Wednesday, October 8, 2014

No Mention of Sinai in Hebrews 11

Hebrews chapter 11 is sometimes referred to as the "Faith Hall of Fame." It provides us with a list of many Old Testament heroes along with their exploits. These saints likely make up the "so great a cloud of witnesses" recorded in Hebrews 12:1-2.

Abraham, the man of faith, is mentioned more than anyone else in Hebrews 11. Much of Abraham's life is contained in this chapter. Moses, the lawgiver, is also spoken of in Hebrews 11. What is fascinating is what aspects of Moses' life are recorded in chapter 11 and what are not.

Hebrews 11:23-29 focuses on the life of Moses. These verses tell us:

By faith Moses, when he was born, was hidden for three months by his parents, because they saw that the child was beautiful, and they were not afraid of the king's edict. 24 By faith Moses, when he was grown up, refused to be called the son of Pharaoh's daughter, 25 choosing rather to be mistreated with the people of God than to enjoy the fleeting pleasures of sin. 26 He considered the reproach of Christ greater wealth than the treasures of Egypt, for he was looking to the reward. 27 By faith he left Egypt, not being afraid of the anger of the king, for he endured as seeing him who is invisible. 28 By faith he kept the Passover and sprinkled the blood, so that the Destroyer of the firstborn might not touch them. 29 By faith the people crossed the Red Sea as on dry land, but the Egyptians, when they attempted to do the same, were drowned.

The author of Hebrews focuses on acts of faith in the life of Moses.
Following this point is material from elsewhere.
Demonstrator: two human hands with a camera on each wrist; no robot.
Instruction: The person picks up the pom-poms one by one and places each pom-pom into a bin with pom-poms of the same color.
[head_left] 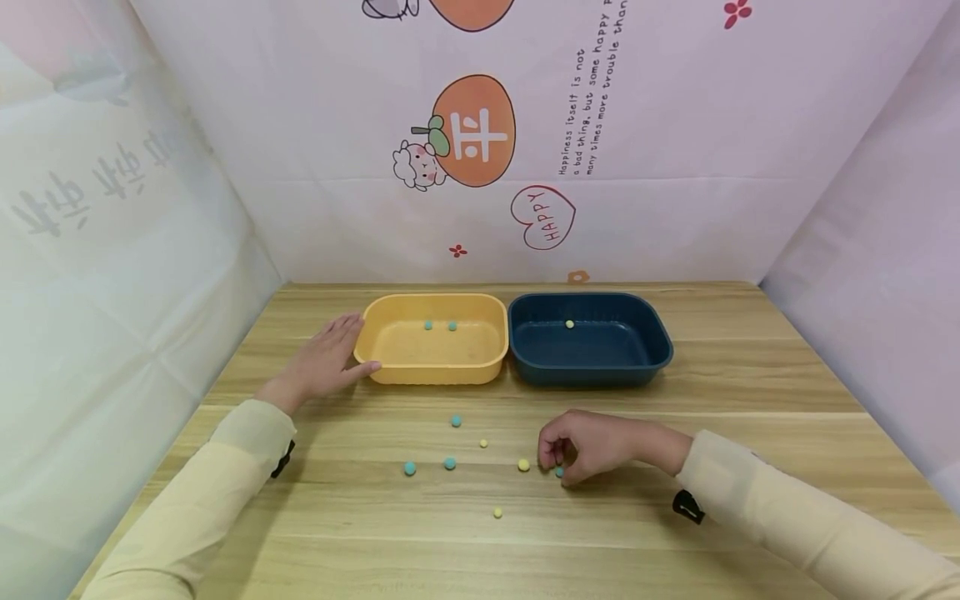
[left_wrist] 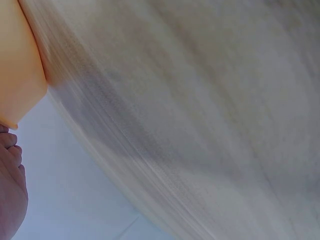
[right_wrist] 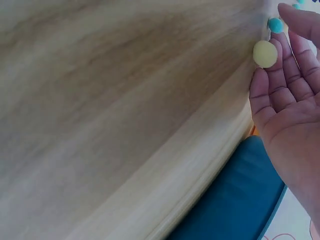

Notice where the verses conclude: at the crossing of the Red Sea. This is before the Sinai account, which by all measures is one of the most significant passages in the entire Old Testament. Surely we must hear some mention of Sinai. But no, we do not. Rather, Hebrews 11:30 says, "By faith the walls of Jericho fell down after they had been encircled for seven days." The writer skips all the way from the crossing of the Red Sea to the fall of Jericho. In his focus on faith, the writer jumps completely past the events of Mt. Sinai.

Why would the writer do this? The answer is both simple and profound. The Sinai account focuses on the giving of the law. It has nothing to do with faith, which is what Hebrews 11 is all about.

Law keeping and living by faith do not mix. They are completely different things.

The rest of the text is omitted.